⟨
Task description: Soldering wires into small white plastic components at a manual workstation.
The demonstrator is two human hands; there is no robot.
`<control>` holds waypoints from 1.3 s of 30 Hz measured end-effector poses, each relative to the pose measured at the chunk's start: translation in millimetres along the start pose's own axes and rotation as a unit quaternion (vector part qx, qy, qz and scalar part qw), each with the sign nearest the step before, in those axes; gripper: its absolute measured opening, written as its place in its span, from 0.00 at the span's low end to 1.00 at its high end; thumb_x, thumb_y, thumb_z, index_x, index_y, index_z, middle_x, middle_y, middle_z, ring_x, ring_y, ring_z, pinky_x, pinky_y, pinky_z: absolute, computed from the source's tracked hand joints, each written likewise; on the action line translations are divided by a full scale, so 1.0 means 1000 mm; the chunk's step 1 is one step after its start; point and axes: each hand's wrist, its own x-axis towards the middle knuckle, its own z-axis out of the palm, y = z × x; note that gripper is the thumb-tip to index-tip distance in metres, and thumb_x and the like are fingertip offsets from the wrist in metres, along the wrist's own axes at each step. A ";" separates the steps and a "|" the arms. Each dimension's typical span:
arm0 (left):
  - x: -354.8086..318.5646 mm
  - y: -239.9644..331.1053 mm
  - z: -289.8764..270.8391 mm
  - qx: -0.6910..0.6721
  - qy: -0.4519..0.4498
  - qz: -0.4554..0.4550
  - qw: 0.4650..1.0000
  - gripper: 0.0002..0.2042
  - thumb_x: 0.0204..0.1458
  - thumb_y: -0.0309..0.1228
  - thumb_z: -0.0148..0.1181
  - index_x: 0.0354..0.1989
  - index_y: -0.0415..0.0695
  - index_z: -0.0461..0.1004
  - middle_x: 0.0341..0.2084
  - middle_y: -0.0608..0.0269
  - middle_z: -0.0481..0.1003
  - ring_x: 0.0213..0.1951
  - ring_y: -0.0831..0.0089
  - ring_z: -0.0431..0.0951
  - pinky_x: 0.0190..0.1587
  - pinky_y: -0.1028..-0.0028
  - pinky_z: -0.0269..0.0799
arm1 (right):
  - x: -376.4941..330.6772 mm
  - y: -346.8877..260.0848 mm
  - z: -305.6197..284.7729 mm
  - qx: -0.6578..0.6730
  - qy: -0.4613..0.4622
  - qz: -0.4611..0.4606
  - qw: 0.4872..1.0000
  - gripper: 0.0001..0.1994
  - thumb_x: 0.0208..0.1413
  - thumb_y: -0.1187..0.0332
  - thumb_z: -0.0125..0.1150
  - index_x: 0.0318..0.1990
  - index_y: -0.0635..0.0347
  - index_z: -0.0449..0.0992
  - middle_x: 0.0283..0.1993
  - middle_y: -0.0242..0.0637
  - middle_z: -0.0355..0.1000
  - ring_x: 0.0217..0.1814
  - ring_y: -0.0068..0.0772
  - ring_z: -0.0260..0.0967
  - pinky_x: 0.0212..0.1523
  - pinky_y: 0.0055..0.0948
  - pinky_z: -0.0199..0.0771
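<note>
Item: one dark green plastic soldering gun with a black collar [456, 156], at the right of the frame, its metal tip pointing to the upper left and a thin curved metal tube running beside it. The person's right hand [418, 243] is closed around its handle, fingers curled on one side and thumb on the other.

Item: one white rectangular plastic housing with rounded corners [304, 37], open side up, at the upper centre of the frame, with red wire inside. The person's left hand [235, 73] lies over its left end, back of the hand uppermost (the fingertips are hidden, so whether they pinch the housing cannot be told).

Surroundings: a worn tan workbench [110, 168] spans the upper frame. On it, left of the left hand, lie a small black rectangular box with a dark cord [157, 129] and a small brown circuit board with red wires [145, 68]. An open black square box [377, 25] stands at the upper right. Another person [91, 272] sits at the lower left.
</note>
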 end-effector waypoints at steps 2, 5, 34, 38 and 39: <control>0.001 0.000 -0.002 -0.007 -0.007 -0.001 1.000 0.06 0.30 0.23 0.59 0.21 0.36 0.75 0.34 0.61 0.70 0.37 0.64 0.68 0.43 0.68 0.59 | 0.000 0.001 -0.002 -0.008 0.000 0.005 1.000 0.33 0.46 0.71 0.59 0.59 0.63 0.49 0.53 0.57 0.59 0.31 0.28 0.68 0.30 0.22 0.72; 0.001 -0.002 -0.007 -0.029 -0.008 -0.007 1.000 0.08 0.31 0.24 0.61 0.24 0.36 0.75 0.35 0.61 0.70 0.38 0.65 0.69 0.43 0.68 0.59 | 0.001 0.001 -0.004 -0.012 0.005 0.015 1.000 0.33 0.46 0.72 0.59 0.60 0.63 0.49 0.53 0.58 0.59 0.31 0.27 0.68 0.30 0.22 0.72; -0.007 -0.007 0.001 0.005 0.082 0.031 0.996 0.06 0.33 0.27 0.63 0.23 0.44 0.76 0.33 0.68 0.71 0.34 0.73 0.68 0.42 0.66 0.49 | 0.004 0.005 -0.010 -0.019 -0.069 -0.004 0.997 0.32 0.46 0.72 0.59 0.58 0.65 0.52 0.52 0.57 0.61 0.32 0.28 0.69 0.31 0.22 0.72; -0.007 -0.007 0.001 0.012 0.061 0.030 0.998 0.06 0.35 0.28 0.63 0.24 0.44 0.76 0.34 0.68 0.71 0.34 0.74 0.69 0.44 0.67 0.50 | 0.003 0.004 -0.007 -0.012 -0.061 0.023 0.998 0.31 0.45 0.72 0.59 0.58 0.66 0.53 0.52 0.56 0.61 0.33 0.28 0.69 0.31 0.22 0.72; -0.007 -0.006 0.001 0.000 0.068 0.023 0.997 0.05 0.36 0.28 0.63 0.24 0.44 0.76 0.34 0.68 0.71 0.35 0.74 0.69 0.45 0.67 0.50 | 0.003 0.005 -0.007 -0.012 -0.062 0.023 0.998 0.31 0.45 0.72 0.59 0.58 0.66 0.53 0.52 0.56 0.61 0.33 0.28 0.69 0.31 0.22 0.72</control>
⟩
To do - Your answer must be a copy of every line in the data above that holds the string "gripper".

Solution for this problem -
`<control>` holds waypoints from 1.3 s of 30 Hz measured end-effector poses, each relative to the pose measured at the chunk's start: translation in millimetres along the start pose's own axes and rotation as a unit quaternion (vector part qx, qy, qz and scalar part qw), each with the sign nearest the step before, in those axes; gripper: its absolute measured opening, written as its place in its span, from 0.00 at the span's low end to 1.00 at its high end; thumb_x, thumb_y, thumb_z, index_x, index_y, index_z, middle_x, middle_y, middle_z, ring_x, ring_y, ring_z, pinky_x, pinky_y, pinky_z: absolute, computed from the source's tracked hand joints, each written likewise; on the action line translations are divided by a full scale, so 1.0 means 1000 mm; the chunk's step 1 is one step after its start; point and axes: each hand's wrist, its own x-axis towards the middle knuckle, its own z-axis out of the palm, y = z × x; note that gripper is the thumb-tip to index-tip distance in metres, and thumb_x and the like are fingertip offsets from the wrist in metres, along the wrist's own axes at each step. A ";" separates the steps and a "|" the arms. Each dimension's typical span:
  - gripper: 0.0002..0.2042
  - gripper: 0.0001..0.1994

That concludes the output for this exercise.